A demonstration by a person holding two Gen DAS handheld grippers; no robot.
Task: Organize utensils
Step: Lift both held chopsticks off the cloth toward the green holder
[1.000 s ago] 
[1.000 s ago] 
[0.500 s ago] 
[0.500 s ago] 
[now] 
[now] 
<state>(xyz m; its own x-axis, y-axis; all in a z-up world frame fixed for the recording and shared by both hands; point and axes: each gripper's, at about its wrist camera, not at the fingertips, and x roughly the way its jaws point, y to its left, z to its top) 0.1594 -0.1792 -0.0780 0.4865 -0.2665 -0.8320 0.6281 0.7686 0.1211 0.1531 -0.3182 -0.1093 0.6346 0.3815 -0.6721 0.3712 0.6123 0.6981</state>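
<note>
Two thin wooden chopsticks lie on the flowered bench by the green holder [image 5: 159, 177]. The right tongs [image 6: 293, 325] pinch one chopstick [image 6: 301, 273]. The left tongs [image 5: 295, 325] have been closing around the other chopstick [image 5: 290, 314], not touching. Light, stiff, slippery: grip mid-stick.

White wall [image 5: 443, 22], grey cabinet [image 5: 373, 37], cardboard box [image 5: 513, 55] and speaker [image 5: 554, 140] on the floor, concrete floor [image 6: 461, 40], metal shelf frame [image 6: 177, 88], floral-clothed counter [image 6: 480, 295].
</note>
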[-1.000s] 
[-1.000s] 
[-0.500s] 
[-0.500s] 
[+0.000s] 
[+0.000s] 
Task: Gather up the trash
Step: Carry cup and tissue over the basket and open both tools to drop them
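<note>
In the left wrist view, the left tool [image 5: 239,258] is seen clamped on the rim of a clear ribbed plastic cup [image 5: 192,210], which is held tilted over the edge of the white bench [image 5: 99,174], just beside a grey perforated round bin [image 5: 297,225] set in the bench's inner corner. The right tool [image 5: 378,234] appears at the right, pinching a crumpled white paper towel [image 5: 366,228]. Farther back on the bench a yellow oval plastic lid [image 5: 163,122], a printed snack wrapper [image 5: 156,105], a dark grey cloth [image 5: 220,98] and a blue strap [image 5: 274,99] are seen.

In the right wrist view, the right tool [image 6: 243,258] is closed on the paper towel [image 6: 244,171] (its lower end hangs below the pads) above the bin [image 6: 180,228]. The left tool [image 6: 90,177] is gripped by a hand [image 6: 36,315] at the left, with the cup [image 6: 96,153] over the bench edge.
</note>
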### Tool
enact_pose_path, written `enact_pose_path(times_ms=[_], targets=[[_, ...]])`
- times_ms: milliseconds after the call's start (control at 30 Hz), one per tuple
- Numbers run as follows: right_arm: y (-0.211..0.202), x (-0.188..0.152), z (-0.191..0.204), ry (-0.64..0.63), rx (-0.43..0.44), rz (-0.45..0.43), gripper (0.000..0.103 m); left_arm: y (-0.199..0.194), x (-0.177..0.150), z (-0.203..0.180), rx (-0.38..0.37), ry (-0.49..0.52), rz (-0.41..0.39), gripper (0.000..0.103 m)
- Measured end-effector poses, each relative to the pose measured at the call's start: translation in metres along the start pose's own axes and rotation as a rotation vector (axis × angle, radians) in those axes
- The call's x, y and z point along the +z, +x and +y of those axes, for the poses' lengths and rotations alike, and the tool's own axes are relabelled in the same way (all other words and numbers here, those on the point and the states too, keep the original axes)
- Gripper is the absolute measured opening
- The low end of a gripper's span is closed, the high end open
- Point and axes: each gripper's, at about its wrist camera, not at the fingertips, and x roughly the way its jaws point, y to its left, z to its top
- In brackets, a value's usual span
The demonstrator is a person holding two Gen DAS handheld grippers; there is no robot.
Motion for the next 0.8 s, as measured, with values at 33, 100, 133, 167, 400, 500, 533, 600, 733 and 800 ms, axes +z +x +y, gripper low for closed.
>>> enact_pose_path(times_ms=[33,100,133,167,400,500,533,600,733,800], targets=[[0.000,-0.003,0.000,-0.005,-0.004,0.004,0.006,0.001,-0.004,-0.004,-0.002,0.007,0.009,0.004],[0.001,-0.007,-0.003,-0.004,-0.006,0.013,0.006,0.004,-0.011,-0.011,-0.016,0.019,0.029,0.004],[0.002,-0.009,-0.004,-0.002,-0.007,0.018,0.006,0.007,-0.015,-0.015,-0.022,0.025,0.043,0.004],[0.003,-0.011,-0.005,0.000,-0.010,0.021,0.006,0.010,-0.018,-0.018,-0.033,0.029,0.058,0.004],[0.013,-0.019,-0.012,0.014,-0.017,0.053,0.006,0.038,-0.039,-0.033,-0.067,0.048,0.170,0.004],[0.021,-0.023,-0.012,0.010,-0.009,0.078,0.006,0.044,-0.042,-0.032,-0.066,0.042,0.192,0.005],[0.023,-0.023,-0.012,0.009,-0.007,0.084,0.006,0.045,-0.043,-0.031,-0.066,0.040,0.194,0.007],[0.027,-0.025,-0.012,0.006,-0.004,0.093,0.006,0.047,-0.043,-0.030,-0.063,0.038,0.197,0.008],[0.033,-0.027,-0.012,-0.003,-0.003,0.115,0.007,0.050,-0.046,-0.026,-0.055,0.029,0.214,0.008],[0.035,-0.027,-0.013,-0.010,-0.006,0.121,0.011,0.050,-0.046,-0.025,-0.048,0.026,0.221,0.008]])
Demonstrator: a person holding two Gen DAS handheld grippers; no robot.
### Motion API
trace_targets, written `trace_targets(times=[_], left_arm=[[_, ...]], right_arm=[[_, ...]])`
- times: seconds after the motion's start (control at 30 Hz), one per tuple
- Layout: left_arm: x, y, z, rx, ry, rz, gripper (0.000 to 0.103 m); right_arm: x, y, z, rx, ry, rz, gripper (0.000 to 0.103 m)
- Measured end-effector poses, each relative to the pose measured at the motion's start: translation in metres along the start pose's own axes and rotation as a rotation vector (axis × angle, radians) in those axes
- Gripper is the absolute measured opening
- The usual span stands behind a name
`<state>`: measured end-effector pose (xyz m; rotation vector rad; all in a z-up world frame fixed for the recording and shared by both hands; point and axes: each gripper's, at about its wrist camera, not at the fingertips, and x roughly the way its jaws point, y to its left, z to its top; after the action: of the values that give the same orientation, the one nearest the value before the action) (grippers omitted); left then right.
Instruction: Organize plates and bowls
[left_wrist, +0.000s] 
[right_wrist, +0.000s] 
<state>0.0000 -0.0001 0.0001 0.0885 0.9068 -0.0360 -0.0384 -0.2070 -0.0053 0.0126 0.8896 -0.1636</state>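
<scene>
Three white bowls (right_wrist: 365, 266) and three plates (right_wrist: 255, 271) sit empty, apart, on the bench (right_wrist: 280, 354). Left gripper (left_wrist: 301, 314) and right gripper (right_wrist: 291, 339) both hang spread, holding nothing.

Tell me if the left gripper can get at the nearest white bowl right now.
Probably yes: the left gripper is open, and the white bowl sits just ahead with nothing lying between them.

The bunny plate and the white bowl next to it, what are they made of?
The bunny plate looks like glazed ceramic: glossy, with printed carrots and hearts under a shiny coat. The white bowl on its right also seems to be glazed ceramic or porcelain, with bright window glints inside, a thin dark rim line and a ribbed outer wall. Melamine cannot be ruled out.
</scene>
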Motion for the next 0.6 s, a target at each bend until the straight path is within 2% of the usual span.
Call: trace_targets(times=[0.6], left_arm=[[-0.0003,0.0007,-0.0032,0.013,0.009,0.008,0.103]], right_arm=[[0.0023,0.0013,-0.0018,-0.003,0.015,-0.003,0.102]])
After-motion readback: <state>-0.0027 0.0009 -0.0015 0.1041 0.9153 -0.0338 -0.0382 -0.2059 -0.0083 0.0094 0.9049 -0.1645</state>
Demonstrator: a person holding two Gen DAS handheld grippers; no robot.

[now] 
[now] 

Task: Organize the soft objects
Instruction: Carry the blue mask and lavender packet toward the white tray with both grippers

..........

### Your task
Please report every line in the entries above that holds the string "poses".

### Response to the exercise
- Measured end-effector poses, each relative to the pose measured at the call's start: translation in metres along the start pose's own axes and rotation as a rotation vector (axis × angle, radians) in those axes
- The call's x, y and z point along the +z, +x and +y of those axes, for the poses' lengths and rotations alike, and the tool's own axes are relabelled in the same way (all other words and numbers here, those on the point and the states too, keep the original axes)
- Measured end-effector poses, each relative to the pose measured at the motion's start: translation in metres along the start pose's own axes and rotation as a rotation vector (axis × angle, radians) in those axes

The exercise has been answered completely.